• PROBLEM TO WORK ON:
The entries that follow should be reproduced exactly, with no images carried over.

EXTRACTED INFORMATION section start

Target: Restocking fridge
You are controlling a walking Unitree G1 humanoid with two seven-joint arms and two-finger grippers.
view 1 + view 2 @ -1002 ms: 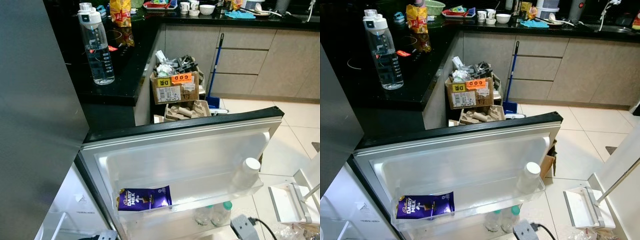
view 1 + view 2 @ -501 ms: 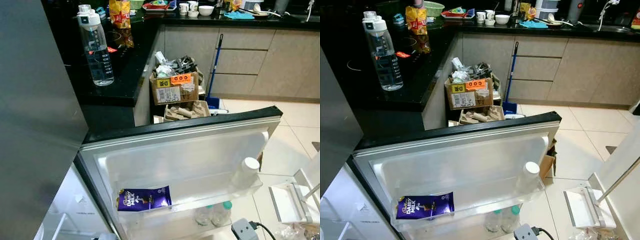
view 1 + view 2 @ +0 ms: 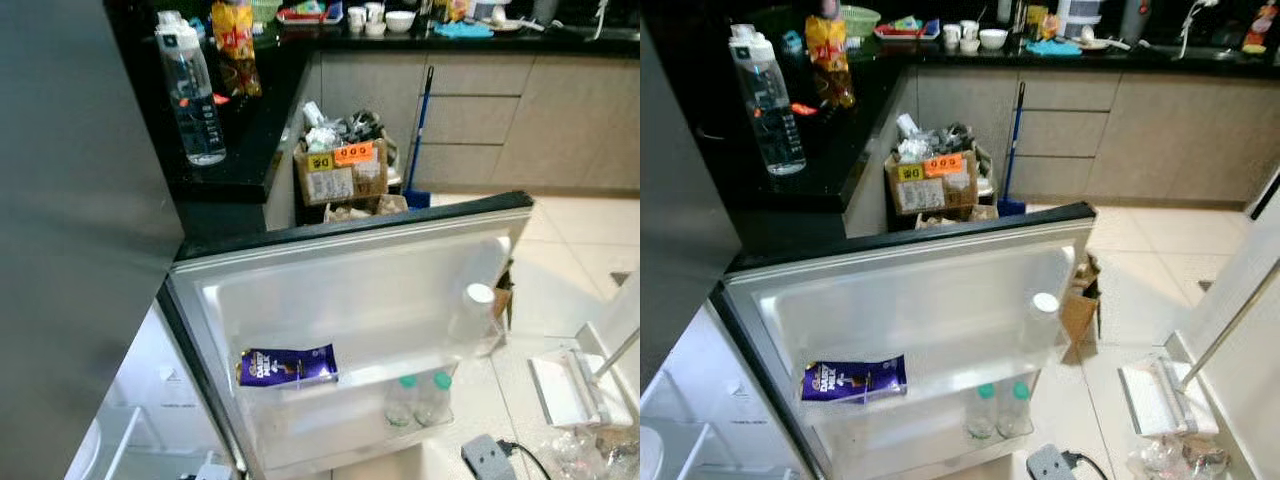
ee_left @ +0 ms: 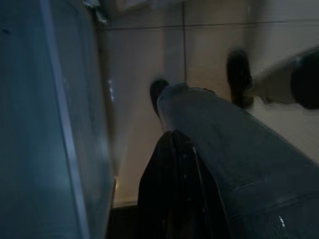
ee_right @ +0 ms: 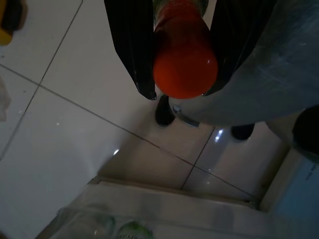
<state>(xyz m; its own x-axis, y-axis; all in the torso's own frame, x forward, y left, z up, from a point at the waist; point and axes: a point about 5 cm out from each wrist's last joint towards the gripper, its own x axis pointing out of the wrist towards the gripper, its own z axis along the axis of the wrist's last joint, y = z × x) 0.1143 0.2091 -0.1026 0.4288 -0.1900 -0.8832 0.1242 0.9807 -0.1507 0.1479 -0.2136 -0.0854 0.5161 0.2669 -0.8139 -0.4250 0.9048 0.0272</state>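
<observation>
I see the orange-capped bottle (image 5: 185, 69) at top centre of the right wrist view, seated between the two black fingers (image 5: 130, 45) of the right gripper (image 5: 182, 55), which is clamped on it, cap toward the camera and tiled floor (image 5: 65, 124) beyond. The head views give what that view lacks: the open fridge door (image 3: 360, 290) across the middle of the frame, a purple chocolate bar (image 3: 287, 365) lying in its shelf at lower left, a white-capped bottle (image 3: 476, 312) at the shelf's right end, and two green-capped bottles (image 3: 998, 408) upright in the lower bin. Two green caps (image 5: 119, 230) also show at the bottom edge of the right wrist view, well below the held bottle.

The left gripper (image 4: 177, 194) hangs dark at lower centre of the left wrist view; I cannot tell its state.

On the black counter (image 3: 250, 140), upper left, stands a clear water bottle (image 3: 190, 90), with a cardboard box (image 3: 340, 172) on the floor beside it.
</observation>
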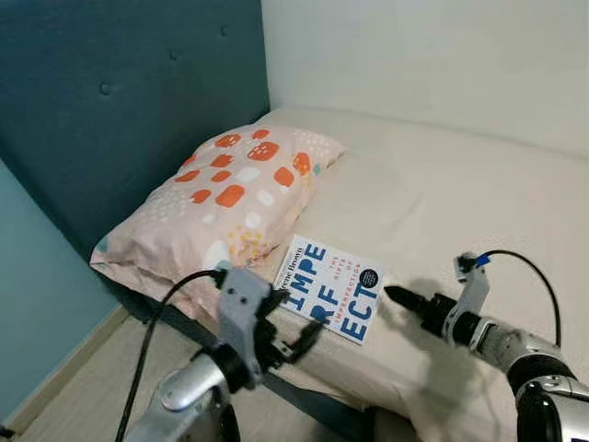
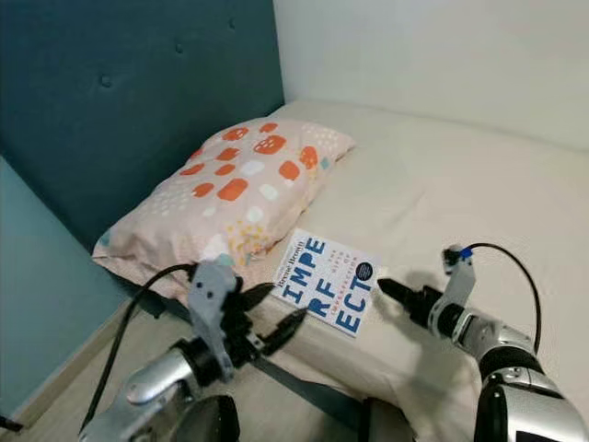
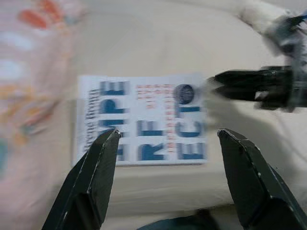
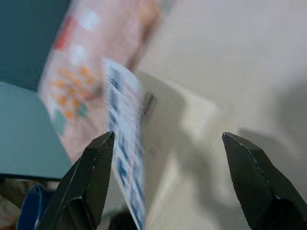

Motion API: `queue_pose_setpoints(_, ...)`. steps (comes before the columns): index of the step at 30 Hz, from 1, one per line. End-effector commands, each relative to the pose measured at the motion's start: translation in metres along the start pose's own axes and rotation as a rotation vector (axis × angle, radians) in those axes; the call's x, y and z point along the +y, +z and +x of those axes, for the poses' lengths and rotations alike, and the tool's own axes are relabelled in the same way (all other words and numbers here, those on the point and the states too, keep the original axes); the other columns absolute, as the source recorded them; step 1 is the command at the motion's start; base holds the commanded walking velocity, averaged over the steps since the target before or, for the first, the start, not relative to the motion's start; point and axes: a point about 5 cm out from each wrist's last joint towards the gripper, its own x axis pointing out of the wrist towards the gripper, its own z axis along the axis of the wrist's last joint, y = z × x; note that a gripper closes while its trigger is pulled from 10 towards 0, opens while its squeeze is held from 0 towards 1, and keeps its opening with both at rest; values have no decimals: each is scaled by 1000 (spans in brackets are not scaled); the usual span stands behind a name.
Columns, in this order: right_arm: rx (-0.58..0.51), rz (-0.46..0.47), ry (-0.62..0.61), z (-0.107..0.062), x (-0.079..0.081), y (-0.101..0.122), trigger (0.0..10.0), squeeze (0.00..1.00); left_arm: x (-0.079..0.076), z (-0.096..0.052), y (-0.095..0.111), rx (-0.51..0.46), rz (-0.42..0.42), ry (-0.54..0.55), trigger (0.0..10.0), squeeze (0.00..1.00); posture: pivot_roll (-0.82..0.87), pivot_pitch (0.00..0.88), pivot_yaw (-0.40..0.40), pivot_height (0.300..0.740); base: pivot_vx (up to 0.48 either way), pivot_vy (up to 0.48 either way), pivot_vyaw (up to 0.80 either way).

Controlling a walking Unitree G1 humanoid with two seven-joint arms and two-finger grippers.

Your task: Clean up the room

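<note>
A white book [image 1: 331, 290] with big blue letters lies flat on the beige bed [image 1: 460, 193], near its front edge and just below a pink pillow [image 1: 230, 198] with orange and white spots. My left gripper [image 1: 296, 319] hovers open over the bed's edge, close in front of the book's near side; the book [image 3: 144, 117] lies beyond its two fingers. My right gripper [image 1: 391, 295] points at the book's right edge from the right, a little short of it, with its fingers open. From the right wrist the book [image 4: 122, 139] appears edge-on.
A dark teal padded headboard [image 1: 120, 101] stands behind the pillow at the left. A white wall [image 1: 442, 55] runs behind the bed. Pale wooden floor [image 1: 83, 387] and a light blue wall [image 1: 37, 295] lie at the lower left, below the bed's edge.
</note>
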Motion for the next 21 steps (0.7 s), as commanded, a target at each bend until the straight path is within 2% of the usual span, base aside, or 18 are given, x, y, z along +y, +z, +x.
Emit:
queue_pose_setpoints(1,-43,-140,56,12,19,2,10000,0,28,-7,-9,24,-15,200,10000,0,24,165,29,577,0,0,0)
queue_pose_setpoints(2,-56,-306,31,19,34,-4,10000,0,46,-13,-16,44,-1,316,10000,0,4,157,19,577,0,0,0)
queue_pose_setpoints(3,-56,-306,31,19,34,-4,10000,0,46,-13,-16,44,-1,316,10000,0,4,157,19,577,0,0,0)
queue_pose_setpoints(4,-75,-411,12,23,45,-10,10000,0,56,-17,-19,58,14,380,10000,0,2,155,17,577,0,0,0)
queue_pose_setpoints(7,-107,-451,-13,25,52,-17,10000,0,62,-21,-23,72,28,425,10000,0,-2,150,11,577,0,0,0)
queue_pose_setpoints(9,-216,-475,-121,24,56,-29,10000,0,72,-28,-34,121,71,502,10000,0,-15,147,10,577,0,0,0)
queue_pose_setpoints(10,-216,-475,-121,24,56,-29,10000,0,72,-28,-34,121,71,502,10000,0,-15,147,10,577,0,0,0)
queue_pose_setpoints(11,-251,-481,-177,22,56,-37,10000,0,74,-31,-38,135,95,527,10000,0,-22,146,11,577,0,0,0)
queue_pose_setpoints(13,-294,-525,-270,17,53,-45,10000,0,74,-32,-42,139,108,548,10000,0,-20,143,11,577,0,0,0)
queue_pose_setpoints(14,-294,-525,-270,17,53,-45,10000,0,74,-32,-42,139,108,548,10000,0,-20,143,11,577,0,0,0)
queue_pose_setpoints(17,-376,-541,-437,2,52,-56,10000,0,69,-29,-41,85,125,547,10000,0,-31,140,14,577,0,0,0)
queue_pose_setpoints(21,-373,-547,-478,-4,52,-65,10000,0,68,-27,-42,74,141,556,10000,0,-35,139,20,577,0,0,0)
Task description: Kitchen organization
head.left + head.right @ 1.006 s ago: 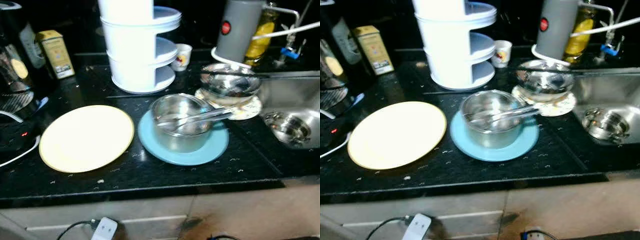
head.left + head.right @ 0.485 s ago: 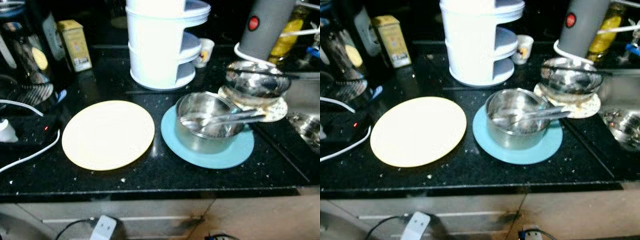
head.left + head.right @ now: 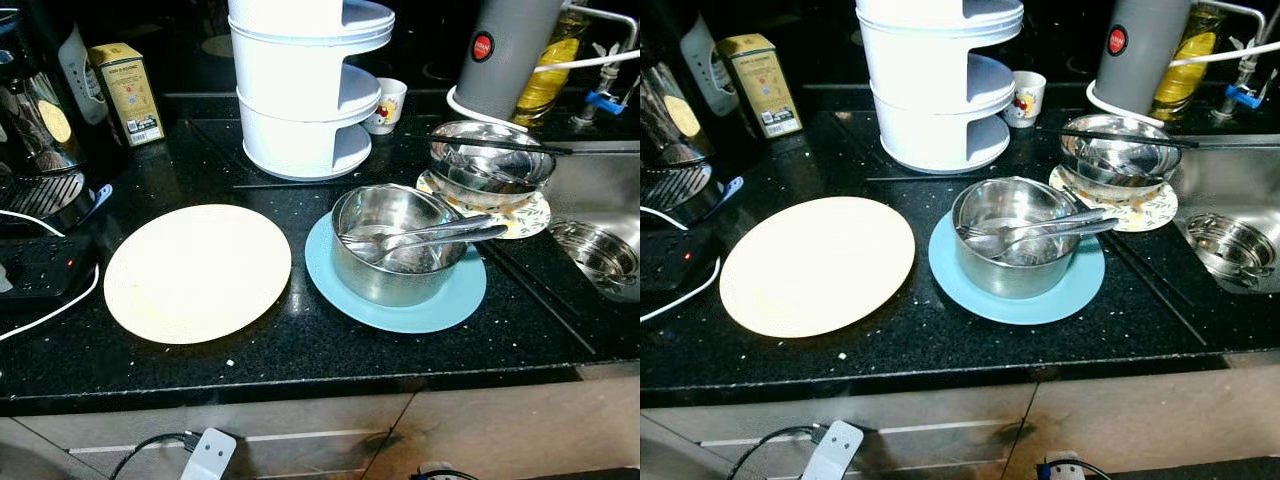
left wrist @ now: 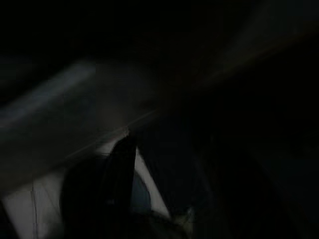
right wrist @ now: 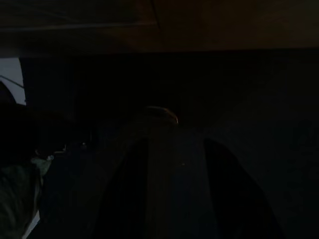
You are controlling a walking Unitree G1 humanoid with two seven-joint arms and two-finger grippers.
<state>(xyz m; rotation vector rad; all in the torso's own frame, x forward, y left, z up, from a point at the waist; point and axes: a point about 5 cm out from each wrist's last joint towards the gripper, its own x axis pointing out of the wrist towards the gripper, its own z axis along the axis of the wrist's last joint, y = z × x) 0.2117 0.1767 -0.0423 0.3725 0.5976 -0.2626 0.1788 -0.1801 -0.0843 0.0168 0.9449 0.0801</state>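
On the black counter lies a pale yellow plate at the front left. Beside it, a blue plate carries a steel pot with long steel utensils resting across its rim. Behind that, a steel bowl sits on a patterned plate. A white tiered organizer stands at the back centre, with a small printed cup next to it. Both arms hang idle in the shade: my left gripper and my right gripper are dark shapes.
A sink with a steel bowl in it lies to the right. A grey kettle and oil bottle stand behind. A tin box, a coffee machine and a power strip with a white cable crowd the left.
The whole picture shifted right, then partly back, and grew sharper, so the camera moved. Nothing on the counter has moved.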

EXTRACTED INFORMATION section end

• REPLY TO THE TASK:
Target: Restocking fridge
You are controlling a walking Unitree G1 humanoid with two seven-joint arms and two-finger grippers.
view 1 + view 2 @ -1002 ms: 
view 1 + view 2 @ -501 ms: 
view 1 + view 2 @ +0 ms: 
ee_left @ +0 ms: 
ee_right @ +0 ms: 
<state>(xyz m; its own x-axis, y-axis; all in the torso's own frame, x forward, y left, z up, from a point at the waist; point and axes: a point about 5 cm out from each wrist's last joint towards the gripper, its own x axis pointing out of the wrist towards the gripper, its own z axis along the axis of the wrist's last joint, y = z × x) 0.1143 0.2091 -0.1026 0.4288 -0.1900 -0.8832 0.1242 0.9807 -0.1507 0.1479 -0.2136 -0.0854 0.5161 0.2669 -0.8139 -0.4250 0.9048 0.0272</state>
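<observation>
I see the orange-capped bottle (image 5: 185, 69) at top centre of the right wrist view, seated between the two black fingers (image 5: 130, 45) of the right gripper (image 5: 182, 55), which is clamped on it, cap toward the camera and tiled floor (image 5: 65, 124) beyond. The head views give what that view lacks: the open fridge door (image 3: 360, 290) across the middle of the frame, a purple chocolate bar (image 3: 287, 365) lying in its shelf at lower left, a white-capped bottle (image 3: 476, 312) at the shelf's right end, and two green-capped bottles (image 3: 998, 408) upright in the lower bin. Two green caps (image 5: 119, 230) also show at the bottom edge of the right wrist view, well below the held bottle.

The left gripper (image 4: 177, 194) hangs dark at lower centre of the left wrist view; I cannot tell its state.

On the black counter (image 3: 250, 140), upper left, stands a clear water bottle (image 3: 190, 90), with a cardboard box (image 3: 340, 172) on the floor beside it.
</observation>
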
Motion API: `queue_pose_setpoints(_, ...)`. steps (comes before the columns): index of the step at 30 Hz, from 1, one per line. End-effector commands, each relative to the pose measured at the motion's start: translation in metres along the start pose's own axes and rotation as a rotation vector (axis × angle, radians) in those axes; the call's x, y and z point along the +y, +z and +x of those axes, for the poses' lengths and rotations alike, and the tool's own axes are relabelled in the same way (all other words and numbers here, those on the point and the states too, keep the original axes); the other columns absolute, as the source recorded them; step 1 is the command at the motion's start; base holds the commanded walking velocity, averaged over the steps since the target before or, for the first, the start, not relative to the motion's start; point and axes: a point about 5 cm out from each wrist's last joint towards the gripper, its own x axis pointing out of the wrist towards the gripper, its own z axis along the axis of the wrist's last joint, y = z × x; note that a gripper closes while its trigger is pulled from 10 towards 0, opens while its squeeze is held from 0 towards 1, and keeps its opening with both at rest; values have no decimals: each is scaled by 1000 (spans in brackets are not scaled); the usual span stands behind a name.
Columns, in this order: right_arm: rx (-0.58..0.51), rz (-0.46..0.47), ry (-0.62..0.61), z (-0.107..0.062), x (-0.079..0.081), y (-0.101..0.122), trigger (0.0..10.0), squeeze (0.00..1.00); left_arm: x (-0.079..0.076), z (-0.096..0.052), y (-0.095..0.111), rx (-0.51..0.46), rz (-0.42..0.42), ry (-0.54..0.55), trigger (0.0..10.0), squeeze (0.00..1.00); posture: pivot_roll (-0.82..0.87), pivot_pitch (0.00..0.88), pivot_yaw (-0.40..0.40), pivot_height (0.300..0.740); base: pivot_vx (up to 0.48 either way), pivot_vy (up to 0.48 either way), pivot_vyaw (up to 0.80 either way).

Controlling a walking Unitree G1 humanoid with two seven-joint arms and two-finger grippers.

Your task: Clean up the room

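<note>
A white book [image 1: 331, 290] with big blue letters lies flat on the beige bed [image 1: 460, 193], near its front edge and just below a pink pillow [image 1: 230, 198] with orange and white spots. My left gripper [image 1: 296, 319] hovers open over the bed's edge, close in front of the book's near side; the book [image 3: 144, 117] lies beyond its two fingers. My right gripper [image 1: 391, 295] points at the book's right edge from the right, a little short of it, with its fingers open. From the right wrist the book [image 4: 122, 139] appears edge-on.
A dark teal padded headboard [image 1: 120, 101] stands behind the pillow at the left. A white wall [image 1: 442, 55] runs behind the bed. Pale wooden floor [image 1: 83, 387] and a light blue wall [image 1: 37, 295] lie at the lower left, below the bed's edge.
</note>
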Motion for the next 21 steps (0.7 s), as commanded, a target at each bend until the straight path is within 2% of the usual span, base aside, or 18 are given, x, y, z along +y, +z, +x.
Emit:
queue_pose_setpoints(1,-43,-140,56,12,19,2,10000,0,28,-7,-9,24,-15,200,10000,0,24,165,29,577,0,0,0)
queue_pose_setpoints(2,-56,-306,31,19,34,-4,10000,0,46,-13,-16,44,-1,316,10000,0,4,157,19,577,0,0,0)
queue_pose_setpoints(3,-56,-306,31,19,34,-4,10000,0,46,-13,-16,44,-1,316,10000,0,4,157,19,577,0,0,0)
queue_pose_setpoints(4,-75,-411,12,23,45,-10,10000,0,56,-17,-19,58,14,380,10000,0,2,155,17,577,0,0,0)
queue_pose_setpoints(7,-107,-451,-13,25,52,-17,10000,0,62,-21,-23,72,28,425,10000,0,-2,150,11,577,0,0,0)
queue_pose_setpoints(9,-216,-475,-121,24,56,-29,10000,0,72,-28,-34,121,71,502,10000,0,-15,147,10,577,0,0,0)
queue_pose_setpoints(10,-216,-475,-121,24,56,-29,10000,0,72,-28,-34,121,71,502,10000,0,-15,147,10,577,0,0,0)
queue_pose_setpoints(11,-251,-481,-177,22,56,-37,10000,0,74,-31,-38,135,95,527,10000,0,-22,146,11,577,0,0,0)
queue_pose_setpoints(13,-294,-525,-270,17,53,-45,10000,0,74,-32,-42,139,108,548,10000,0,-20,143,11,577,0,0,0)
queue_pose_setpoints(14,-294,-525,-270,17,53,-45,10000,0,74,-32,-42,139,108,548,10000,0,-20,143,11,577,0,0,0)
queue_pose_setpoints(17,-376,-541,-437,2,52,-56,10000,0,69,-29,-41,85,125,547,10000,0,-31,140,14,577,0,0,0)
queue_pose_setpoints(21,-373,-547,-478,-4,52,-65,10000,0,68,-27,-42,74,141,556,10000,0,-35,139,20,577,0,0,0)
Task description: Kitchen organization
head.left + head.right @ 1.006 s ago: 
head.left + head.right @ 0.485 s ago: 
head.left + head.right @ now: 
left wrist @ now: 
right wrist @ now: 
You are controlling a walking Unitree G1 humanoid with two seven-joint arms and two-finger grippers.
<state>(xyz m; rotation vector rad; all in the torso's own frame, x forward, y left, z up, from a point at the waist; point and axes: a point about 5 cm out from each wrist's last joint towards the gripper, its own x axis pointing out of the wrist towards the gripper, its own z axis along the axis of the wrist's last joint, y = z × x) 0.2117 0.1767 -0.0423 0.3725 0.5976 -0.2626 0.1788 -0.1801 -0.0843 0.0168 0.9449 0.0801</state>
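On the black counter lies a pale yellow plate at the front left. Beside it, a blue plate carries a steel pot with long steel utensils resting across its rim. Behind that, a steel bowl sits on a patterned plate. A white tiered organizer stands at the back centre, with a small printed cup next to it. Both arms hang idle in the shade: my left gripper and my right gripper are dark shapes.
A sink with a steel bowl in it lies to the right. A grey kettle and oil bottle stand behind. A tin box, a coffee machine and a power strip with a white cable crowd the left.
The whole picture shifted right, then partly back, and grew sharper, so the camera moved. Nothing on the counter has moved.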

Nothing more is needed to finish the exercise.